We trooped through the kitchen and dining room, my mother turning on bright lights along the way.
Maggie opened the front door on her own, calling, “Anybody home?” Her wavy, light brown hair with its natural streaks of gold swung away from her face.
My mother, so much taller than Maggie’s short, little frame, swooped her into a hug.
Maggie introduced Wyatt to everyone. He was an undeniably handsome guy in his midforties, almost fifteen years older than Maggie, and a high-ranking exec at a biotech firm. The two originally met when Maggie was in law school, back when she thought she should choose an area of law different from her grandfather, a famous prosecutor turned defense lawyer. Even though she had no apparent affinity for it, she picked labor and employment work. She got a summer associate position at a big firm, and there she met one of the firm’s clients, Wyatt Bluestone, who was getting sued for sexual harassment. Maggie was asked to conduct the intake interviews with Wyatt, and so they had to spend a fair amount of time together. He told her what a bunch of crap the claim was. He talked to her about how hard it was to be in his position and to bring your employees along without crossing any lines. Maggie believed him, and they started dating.

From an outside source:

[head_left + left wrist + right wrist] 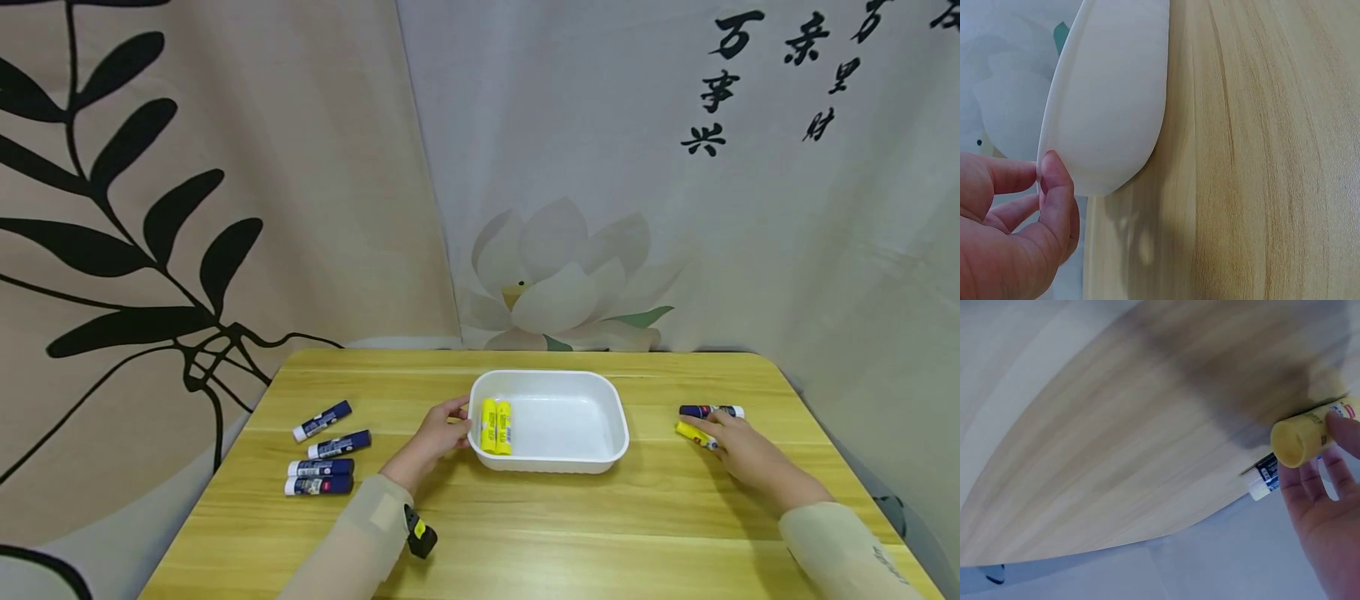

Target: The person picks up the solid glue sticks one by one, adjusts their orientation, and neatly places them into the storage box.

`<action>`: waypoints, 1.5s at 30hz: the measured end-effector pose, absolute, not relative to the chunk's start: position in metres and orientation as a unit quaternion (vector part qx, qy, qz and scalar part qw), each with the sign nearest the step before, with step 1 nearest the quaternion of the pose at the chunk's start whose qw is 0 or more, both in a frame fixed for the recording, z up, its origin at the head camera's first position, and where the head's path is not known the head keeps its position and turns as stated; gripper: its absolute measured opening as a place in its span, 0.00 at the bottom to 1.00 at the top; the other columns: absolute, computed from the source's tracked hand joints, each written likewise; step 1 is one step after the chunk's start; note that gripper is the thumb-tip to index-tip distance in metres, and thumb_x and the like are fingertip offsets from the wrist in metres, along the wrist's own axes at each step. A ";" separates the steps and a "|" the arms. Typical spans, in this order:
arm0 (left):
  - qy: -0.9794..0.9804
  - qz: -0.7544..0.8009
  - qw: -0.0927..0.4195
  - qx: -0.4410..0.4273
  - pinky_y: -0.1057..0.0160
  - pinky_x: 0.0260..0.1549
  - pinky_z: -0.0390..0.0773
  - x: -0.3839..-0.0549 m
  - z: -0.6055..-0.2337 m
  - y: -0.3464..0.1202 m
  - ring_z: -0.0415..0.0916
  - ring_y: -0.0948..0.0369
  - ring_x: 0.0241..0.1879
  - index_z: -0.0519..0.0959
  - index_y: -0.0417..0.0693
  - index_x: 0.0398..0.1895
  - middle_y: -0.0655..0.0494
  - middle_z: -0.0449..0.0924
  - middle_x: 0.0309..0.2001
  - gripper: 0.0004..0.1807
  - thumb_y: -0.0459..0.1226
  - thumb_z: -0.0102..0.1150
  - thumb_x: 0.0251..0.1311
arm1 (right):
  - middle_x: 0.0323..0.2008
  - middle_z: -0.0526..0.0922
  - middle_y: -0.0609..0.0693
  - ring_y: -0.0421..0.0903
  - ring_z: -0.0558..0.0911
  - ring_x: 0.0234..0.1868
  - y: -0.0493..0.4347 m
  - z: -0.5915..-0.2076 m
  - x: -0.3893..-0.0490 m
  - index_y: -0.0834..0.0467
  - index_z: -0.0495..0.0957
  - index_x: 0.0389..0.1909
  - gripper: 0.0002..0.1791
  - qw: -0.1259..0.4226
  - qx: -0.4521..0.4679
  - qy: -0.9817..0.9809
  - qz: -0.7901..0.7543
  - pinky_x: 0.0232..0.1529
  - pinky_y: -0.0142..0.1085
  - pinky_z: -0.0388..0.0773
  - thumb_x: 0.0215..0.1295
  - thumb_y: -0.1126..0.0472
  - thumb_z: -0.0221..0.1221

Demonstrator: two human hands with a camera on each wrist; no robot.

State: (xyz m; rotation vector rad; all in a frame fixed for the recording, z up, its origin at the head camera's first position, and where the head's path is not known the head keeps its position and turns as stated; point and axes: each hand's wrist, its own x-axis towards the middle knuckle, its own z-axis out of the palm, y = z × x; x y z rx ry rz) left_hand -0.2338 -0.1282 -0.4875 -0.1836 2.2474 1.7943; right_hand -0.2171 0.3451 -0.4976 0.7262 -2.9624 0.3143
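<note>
My left hand pinches the left rim of a white plastic tray; in the left wrist view, thumb and fingers lie on either side of that rim. Two yellow glue sticks lie side by side at the tray's left end. Over on the right, my right hand grips a yellow glue stick, its round end facing the camera in the right wrist view. Just behind it lies a dark blue glue stick with a white end, partly hidden by the hand.
Several dark blue glue sticks with white ends lie at the left of the wooden table. A curtain with printed leaves, a flower and characters hangs behind the table's far edge. A black strap device sits on the left wrist.
</note>
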 end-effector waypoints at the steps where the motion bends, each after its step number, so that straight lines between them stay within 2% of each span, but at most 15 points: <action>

They were together for seven months back then. Wyatt was charismatic, but I never trusted him. And yet Maggie was in love. Finally, though, she began to realize that they spent all their time at restaurants eating fabulous dinners or in his bed having fabulous sex. While this wasn’t necessarily bad, it became clear that Wyatt wasn’t interested in spending time with her friends and family, nor was he interested in introducing her to his. One day, Maggie went to his place in the middle of the day to retrieve the cell phone she’d left there, and she found him having sex with his assistant. It hit her then that the sexual harassment thing was probably true. It hit her that, as one of Wyatt’s attorneys, she might have a claim against him. Technically, his assistant certainly did. Technically, Maggie was heartbroken. After that, I had spent many nights watching Maggie cry into a large glass of vodka to get her through the breakup with Wyatt.